* **Problem requirements**:
Report each line of the data that includes the word "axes".
------------------------------------------------
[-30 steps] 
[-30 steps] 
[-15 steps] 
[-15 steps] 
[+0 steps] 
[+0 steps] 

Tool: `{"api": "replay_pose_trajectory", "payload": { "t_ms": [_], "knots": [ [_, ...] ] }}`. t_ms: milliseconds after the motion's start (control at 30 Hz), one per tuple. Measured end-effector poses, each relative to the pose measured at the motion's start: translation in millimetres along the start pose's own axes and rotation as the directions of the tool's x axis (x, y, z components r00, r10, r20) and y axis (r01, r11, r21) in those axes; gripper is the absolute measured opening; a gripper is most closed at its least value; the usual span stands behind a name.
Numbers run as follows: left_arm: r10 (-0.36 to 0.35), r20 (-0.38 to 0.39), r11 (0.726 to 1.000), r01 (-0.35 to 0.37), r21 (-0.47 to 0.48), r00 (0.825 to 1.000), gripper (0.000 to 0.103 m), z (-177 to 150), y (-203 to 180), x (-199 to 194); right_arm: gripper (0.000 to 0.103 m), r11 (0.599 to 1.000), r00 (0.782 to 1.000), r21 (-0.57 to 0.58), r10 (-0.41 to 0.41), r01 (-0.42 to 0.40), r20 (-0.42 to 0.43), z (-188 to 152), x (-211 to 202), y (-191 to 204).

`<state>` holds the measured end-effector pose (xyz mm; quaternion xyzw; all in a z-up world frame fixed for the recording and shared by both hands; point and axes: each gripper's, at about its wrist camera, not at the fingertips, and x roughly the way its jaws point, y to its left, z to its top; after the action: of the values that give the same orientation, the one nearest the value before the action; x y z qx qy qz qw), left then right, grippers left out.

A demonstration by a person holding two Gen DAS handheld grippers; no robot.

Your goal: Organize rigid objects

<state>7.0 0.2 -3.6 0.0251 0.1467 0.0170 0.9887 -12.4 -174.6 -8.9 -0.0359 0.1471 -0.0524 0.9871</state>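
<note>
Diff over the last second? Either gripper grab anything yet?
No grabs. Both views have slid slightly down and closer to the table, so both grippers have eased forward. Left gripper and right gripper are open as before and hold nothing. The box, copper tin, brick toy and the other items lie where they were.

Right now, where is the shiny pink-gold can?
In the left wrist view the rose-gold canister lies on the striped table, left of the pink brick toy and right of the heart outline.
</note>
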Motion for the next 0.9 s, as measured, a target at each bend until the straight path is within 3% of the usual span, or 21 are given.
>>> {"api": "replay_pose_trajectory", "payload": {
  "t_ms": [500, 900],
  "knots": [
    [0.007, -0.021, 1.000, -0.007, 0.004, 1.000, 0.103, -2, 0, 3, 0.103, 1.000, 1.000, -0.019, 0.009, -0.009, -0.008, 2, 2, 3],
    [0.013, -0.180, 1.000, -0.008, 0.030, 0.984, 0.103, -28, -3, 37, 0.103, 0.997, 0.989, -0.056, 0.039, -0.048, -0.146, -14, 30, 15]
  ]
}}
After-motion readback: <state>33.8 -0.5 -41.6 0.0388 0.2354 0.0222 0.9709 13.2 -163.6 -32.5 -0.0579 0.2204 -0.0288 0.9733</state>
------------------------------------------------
* **Response area**:
Tool: `{"api": "replay_pose_trajectory", "payload": { "t_ms": [_], "knots": [ [_, ...] ] }}`. t_ms: milliseconds after the motion's start (control at 30 Hz), one per tuple. Measured end-effector poses, each relative to the pose measured at the motion's start: translation in millimetres along the start pose's own axes and rotation as the directions of the tool's x axis (x, y, z components r00, r10, r20) and y axis (r01, r11, r21) in those axes; gripper is the absolute measured opening; a gripper is most closed at its least value; the usual span stands behind a name.
`<state>` holds the measured end-effector pose (xyz mm; quaternion xyzw; all in a z-up world frame fixed for the recording and shared by both hands; point and axes: each gripper's, at about its wrist camera, not at the fingertips, and x roughly the way its jaws point, y to its left, z to its top; after the action: of the values that give the same orientation, the one nearest the value before the action; x y z qx qy qz qw), left then right, grippers left out.

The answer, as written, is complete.